- Work order:
All of the entries are to be written out again verbatim.
"""
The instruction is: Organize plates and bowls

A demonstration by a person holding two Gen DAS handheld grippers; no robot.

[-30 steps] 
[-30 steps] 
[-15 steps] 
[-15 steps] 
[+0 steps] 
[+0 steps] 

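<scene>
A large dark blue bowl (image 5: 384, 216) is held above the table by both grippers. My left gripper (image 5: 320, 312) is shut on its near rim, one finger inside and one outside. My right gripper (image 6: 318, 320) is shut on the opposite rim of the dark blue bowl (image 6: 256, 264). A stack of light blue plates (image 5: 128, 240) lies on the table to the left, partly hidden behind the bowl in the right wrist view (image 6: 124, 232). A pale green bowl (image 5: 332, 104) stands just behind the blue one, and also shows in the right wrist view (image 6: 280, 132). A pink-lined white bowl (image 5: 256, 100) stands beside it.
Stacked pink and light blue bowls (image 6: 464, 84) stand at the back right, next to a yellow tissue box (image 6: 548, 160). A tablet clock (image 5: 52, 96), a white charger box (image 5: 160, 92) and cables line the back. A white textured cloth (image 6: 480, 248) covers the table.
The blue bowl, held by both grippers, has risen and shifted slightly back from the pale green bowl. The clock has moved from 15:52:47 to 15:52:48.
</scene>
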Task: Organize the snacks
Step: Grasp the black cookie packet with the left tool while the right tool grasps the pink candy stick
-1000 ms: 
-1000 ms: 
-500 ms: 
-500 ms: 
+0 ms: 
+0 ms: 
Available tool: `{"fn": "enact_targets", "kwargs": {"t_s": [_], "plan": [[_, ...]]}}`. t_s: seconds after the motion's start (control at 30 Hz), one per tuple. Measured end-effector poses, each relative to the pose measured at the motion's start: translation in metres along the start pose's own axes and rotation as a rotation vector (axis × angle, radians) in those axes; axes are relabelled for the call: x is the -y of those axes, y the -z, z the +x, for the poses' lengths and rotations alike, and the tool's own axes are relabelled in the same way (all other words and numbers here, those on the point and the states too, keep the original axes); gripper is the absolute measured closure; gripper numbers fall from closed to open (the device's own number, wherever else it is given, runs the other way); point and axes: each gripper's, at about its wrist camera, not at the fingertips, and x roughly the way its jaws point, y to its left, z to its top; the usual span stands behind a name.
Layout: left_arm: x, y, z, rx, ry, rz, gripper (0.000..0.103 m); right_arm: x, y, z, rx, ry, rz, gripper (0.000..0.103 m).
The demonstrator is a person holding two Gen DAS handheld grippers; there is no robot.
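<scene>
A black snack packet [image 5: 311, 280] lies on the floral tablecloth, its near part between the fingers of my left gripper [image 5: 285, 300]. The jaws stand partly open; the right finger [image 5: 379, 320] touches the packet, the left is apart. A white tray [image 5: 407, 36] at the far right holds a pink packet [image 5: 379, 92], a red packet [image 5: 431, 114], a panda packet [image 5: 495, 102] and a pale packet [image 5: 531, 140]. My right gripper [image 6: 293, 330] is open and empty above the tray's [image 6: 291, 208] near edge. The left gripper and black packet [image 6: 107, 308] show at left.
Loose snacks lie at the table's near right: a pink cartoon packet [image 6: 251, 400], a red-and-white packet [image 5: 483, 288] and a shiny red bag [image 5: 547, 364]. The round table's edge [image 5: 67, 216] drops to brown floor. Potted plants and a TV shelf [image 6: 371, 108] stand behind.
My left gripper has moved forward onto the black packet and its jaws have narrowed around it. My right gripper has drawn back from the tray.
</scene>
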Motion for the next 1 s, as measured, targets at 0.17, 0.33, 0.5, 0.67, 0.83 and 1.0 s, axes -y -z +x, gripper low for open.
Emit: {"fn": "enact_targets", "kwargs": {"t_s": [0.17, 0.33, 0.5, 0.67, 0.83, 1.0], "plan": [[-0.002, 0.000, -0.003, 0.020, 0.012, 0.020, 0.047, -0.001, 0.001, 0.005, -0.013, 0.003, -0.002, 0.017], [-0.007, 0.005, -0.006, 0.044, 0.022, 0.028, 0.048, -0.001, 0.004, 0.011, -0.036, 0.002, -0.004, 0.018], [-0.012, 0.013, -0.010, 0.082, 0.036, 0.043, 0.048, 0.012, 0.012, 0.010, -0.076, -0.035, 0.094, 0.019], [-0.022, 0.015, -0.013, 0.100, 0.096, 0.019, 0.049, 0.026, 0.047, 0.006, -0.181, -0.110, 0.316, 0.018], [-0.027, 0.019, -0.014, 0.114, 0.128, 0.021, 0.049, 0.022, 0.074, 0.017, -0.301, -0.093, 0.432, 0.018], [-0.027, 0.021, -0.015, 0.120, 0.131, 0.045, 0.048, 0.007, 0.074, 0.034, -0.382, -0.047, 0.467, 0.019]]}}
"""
- Reply to the exercise:
The instruction is: Organize plates and bowls

A demonstration by a person holding two Gen DAS handheld grippers; no robot.

[-30 steps] 
[-30 steps] 
[-15 steps] 
[-15 steps] 
[+0 steps] 
[+0 steps] 

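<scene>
A large dark blue bowl (image 5: 384, 216) is held above the table by both grippers. My left gripper (image 5: 320, 312) is shut on its near rim, one finger inside and one outside. My right gripper (image 6: 318, 320) is shut on the opposite rim of the dark blue bowl (image 6: 256, 264). A stack of light blue plates (image 5: 128, 240) lies on the table to the left, partly hidden behind the bowl in the right wrist view (image 6: 124, 232). A pale green bowl (image 5: 332, 104) stands just behind the blue one, and also shows in the right wrist view (image 6: 280, 132). A pink-lined white bowl (image 5: 256, 100) stands beside it.
Stacked pink and light blue bowls (image 6: 464, 84) stand at the back right, next to a yellow tissue box (image 6: 548, 160). A tablet clock (image 5: 52, 96), a white charger box (image 5: 160, 92) and cables line the back. A white textured cloth (image 6: 480, 248) covers the table.
The blue bowl, held by both grippers, has risen and shifted slightly back from the pale green bowl. The clock has moved from 15:52:47 to 15:52:48.
</scene>
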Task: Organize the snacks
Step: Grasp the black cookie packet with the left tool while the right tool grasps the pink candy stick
-1000 ms: 
-1000 ms: 
-500 ms: 
-500 ms: 
+0 ms: 
+0 ms: 
Available tool: `{"fn": "enact_targets", "kwargs": {"t_s": [_], "plan": [[_, ...]]}}`. t_s: seconds after the motion's start (control at 30 Hz), one per tuple. Measured end-effector poses, each relative to the pose measured at the motion's start: translation in metres along the start pose's own axes and rotation as a rotation vector (axis × angle, radians) in those axes; axes are relabelled for the call: x is the -y of those axes, y the -z, z the +x, for the poses' lengths and rotations alike, and the tool's own axes are relabelled in the same way (all other words and numbers here, those on the point and the states too, keep the original axes); gripper is the absolute measured closure; gripper numbers fall from closed to open (the device's own number, wherever else it is given, runs the other way); point and axes: each gripper's, at about its wrist camera, not at the fingertips, and x roughly the way its jaws point, y to its left, z to its top; the usual span stands behind a name.
Layout: left_arm: x, y, z, rx, ry, rz, gripper (0.000..0.103 m); right_arm: x, y, z, rx, ry, rz, gripper (0.000..0.103 m).
The demonstrator is a person holding two Gen DAS handheld grippers; there is no robot.
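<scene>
A black snack packet [image 5: 311, 280] lies on the floral tablecloth, its near part between the fingers of my left gripper [image 5: 285, 300]. The jaws stand partly open; the right finger [image 5: 379, 320] touches the packet, the left is apart. A white tray [image 5: 407, 36] at the far right holds a pink packet [image 5: 379, 92], a red packet [image 5: 431, 114], a panda packet [image 5: 495, 102] and a pale packet [image 5: 531, 140]. My right gripper [image 6: 293, 330] is open and empty above the tray's [image 6: 291, 208] near edge. The left gripper and black packet [image 6: 107, 308] show at left.
Loose snacks lie at the table's near right: a pink cartoon packet [image 6: 251, 400], a red-and-white packet [image 5: 483, 288] and a shiny red bag [image 5: 547, 364]. The round table's edge [image 5: 67, 216] drops to brown floor. Potted plants and a TV shelf [image 6: 371, 108] stand behind.
My left gripper has moved forward onto the black packet and its jaws have narrowed around it. My right gripper has drawn back from the tray.
</scene>
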Motion for the next 1 s, as measured, targets at 0.17, 0.33, 0.5, 0.67, 0.83 and 1.0 s, axes -y -z +x, gripper low for open.
Emit: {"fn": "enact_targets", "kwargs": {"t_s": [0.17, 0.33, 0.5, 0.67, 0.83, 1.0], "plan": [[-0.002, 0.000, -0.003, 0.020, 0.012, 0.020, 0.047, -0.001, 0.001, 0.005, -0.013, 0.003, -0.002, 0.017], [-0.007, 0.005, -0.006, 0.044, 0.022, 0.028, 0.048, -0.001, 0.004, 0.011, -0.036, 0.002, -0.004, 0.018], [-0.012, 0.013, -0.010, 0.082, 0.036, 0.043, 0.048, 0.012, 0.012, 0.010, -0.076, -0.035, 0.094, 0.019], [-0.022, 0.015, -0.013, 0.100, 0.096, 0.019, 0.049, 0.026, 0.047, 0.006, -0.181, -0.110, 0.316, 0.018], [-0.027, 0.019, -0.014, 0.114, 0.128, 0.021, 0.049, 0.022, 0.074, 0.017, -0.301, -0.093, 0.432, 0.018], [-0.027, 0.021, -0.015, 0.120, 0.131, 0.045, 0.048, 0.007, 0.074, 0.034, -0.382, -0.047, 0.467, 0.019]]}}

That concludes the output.